-DELAPAN-

114 29 18
                                    

~Langit boleh mendung, tapi gak melulu ada hujan~

Nata memandang kedua sahabatnya tidak mengerti. Sedari tadi Ivy dan Nela terus menatapnya penuh selidik. Seharusnya, Nata yang perlu menyelidiki kehadiran Nela di rumah Ivy. Setahu gadis itu, libur semester masih ada sekitar dua bulan lagi dan Nela yang melanjutkan perkuliahannya di Bandung malah berada di Jakarta.

"Lo pasti ada masalah, kan?" tebak Nela, disetujui oleh Ivy.

Sebelum menjawab, Nata berusaha menetralkan raut wajahnya, berharap dapat menyembunyikan rasa sedihnya. Ia tidak ingin menceritakan apa yang terjadi dengan orang tuanya. Bukannya menutupi, hanya saja ia perlu menenangkan diri dulu sebelum mengungkapkan masalahnya. Maka dari itu, Nata memilih ke rumah Ivy sebagai tempat berlindung dari tekanan batin yang menyiksa.

"Ada. Tapi, lo berdua harus janji gak bakalan gebukin gue. Deal?" tawar Nata. Kali ini ia akan menceritakan tentang Tirta yang kembali lagi memenuhi hari-harinya, sebagai ganti dari masalah orang tuanya.

"Deal!" teriak Nela dan Ivy bersamaan.

"Tapi, kok, Nela bisa di sini?" tanya gadis berambut sebahu itu. Ia hampir melupakan bagaimana bisa Nela ada di tengah-tengah mereka sekarang.

Nela menyengir. "Dua hari ke depan gue libur, gak ada mata kuliah. Jadi, gue mutusin pulang aja. Kebetulan tadi Ivy ngabarin kalau lo mau nginep di sini, dan gue mau ikutan," jelas Nela panjang lebar.

Nata mengangguk mengerti. Embusan napas lelah lolos begitu saja tanpa bisa ditahan oleh Nata. Matanya melihat dua cewek di depannya secara bergantian. Mereka menunggu Nata untuk buka suara.

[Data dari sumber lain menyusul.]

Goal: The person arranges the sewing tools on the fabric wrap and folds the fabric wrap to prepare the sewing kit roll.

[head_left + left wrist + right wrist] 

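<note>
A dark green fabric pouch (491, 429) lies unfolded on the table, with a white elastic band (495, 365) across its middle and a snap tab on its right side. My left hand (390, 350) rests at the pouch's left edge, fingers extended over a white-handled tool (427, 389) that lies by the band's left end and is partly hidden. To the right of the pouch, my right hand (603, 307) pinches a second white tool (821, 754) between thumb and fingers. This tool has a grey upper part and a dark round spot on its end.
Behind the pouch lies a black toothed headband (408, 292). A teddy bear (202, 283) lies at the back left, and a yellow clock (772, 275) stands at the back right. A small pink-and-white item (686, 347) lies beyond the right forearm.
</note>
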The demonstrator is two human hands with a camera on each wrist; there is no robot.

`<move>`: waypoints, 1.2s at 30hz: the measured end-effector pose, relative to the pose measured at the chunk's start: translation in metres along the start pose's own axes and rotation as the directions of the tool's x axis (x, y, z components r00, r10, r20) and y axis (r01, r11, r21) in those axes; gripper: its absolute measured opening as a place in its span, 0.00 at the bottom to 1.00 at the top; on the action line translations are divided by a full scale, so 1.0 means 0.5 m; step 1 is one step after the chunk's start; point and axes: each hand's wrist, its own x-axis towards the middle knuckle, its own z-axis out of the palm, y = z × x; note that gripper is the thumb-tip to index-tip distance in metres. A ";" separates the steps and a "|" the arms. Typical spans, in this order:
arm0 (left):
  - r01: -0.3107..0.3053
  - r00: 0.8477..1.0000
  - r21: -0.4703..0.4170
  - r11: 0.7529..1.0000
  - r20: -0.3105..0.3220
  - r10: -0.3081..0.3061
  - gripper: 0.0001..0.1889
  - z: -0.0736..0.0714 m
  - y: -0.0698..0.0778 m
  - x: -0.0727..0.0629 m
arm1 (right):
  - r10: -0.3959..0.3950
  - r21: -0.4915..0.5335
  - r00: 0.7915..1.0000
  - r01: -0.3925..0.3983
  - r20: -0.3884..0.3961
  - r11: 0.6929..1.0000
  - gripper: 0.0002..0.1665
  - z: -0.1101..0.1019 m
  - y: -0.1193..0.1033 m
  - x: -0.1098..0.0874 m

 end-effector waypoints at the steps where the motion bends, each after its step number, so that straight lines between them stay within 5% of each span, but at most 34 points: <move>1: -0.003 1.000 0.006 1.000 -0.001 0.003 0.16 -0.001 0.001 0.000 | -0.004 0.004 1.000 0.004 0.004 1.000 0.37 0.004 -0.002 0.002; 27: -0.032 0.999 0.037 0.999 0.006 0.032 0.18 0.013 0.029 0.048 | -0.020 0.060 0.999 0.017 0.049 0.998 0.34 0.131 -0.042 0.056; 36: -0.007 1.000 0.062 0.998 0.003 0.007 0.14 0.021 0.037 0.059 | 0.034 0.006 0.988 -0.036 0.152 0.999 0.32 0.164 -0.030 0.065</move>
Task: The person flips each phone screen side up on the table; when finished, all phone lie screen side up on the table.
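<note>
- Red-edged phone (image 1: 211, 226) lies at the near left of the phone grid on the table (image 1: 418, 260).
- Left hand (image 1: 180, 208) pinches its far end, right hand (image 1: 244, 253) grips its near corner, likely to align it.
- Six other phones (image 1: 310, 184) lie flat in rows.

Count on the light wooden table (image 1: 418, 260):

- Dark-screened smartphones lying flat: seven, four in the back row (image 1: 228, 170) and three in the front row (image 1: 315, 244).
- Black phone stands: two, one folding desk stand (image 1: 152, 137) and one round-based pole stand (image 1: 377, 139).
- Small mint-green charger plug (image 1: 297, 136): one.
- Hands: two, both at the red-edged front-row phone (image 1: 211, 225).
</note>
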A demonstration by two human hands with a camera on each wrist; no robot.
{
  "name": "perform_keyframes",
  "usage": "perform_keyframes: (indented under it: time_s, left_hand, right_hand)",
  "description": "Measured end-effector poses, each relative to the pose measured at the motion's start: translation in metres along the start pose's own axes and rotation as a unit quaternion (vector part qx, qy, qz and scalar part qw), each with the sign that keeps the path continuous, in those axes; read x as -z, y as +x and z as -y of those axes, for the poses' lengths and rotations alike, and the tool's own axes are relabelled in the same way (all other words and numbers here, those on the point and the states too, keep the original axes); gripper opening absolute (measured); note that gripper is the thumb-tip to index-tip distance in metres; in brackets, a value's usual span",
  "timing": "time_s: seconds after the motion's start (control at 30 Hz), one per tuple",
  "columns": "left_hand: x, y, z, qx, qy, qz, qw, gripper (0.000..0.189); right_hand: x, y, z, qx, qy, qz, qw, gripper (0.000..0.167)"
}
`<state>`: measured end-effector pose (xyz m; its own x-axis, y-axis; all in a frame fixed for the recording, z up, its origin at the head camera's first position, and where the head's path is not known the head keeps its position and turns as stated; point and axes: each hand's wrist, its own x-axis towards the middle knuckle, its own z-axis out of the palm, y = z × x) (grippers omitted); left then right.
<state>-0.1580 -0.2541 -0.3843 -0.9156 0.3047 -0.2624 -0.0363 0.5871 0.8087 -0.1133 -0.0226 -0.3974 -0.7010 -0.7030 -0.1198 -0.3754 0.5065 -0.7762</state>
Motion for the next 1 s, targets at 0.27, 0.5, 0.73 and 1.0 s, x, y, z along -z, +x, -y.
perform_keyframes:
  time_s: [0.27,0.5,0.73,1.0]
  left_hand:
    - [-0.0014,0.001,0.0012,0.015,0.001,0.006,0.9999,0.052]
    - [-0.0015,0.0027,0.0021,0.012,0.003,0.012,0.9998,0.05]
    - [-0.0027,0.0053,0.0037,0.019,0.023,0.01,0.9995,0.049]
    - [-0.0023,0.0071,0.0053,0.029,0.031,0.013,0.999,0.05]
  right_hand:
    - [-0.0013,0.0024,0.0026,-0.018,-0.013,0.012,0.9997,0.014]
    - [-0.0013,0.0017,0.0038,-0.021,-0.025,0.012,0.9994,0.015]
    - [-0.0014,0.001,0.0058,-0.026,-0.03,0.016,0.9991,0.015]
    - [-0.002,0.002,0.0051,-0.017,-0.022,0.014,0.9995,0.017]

Ada setitik rasa khawatir jika ia menceritakan tentang Tirta pada dua sahabatnya. Mereka pasti menentang keras perlakuan Nata untuk cowok itu. Namun, Nata merasa perlu menceritakannya. "Jadi, Tirta balik lagi saat niat gue lupain dia udah terkumpul." Hening. Tidak ada yang membuka suara setelah Nata mengatakan itu. Hingga Ivy berteriak di depan wajah Nata.

"Nata! Gimana bisa balik, sih? Jangan bilang gegara pesan suruhan gue?" Nata meraup wajah Ivy, sebal karena air liur gadis itu mengenai wajahnya.

"Jijik, woy! Hilangin deh sikap lo yang suka teriak di depan muka kayak gitu," lelah Nata. Sementara Ivy malah tertawa keras.

Nela yang sedari tadi hanya memperhatikan akhirnya memilih buka suara. "Balik kayak gimana maksud lo, Nat?"

Orang yang disebut namanya pun membaringkan badan di kasur empuk Ivy. "Yah, balik lagi di hidup gue. Ada di sekitar gue." Jeda beberapa detik, Nata merasa sesak sekarang. "Lo pasti inget, setiap gue pengen menjauh, selalu ada hal yang deketin gue sama Tirta. Seperti gue yang selalu sekelompok sama dia waktu sekolah."

Mereka bertiga terdiam. Mengingat bagaimana perjuangan Nata agar tidak ada yang mengetahui perasaannya, bagaimana Nata berusaha menjauhi Tirta. Akan tetapi, memang tidak mudah melupakan seseorang dengan cepat, bukan? Apa lagi Nata dan Tirta berada di kelas yang sama.

Nela tahu betul betapa Nata mencintai Tirta. Dulu, saat pelajaran olahraga, Nela pernah berkata bahwa seorang ayah yang meninggal dan memiliki anak laki-laki, biasanya anak laki-laki itu akan ikut meninggal. Ia tidak tahu dari mana keyakinan itu datang, tetapi karena ucapannya, Nata menangis tersedu-sedu di pinggir lapangan.

"Kali ini hal apa lagi yang deketin lo sama Tirta? tanya Nela, penasaran.

Nata membuang napas kasar lalu mengubah posisi rebahan menjadi duduk. "Tirta minta tolong ke gue buat mata-matain Disya." Ivy dan Nela terkejut bukan main.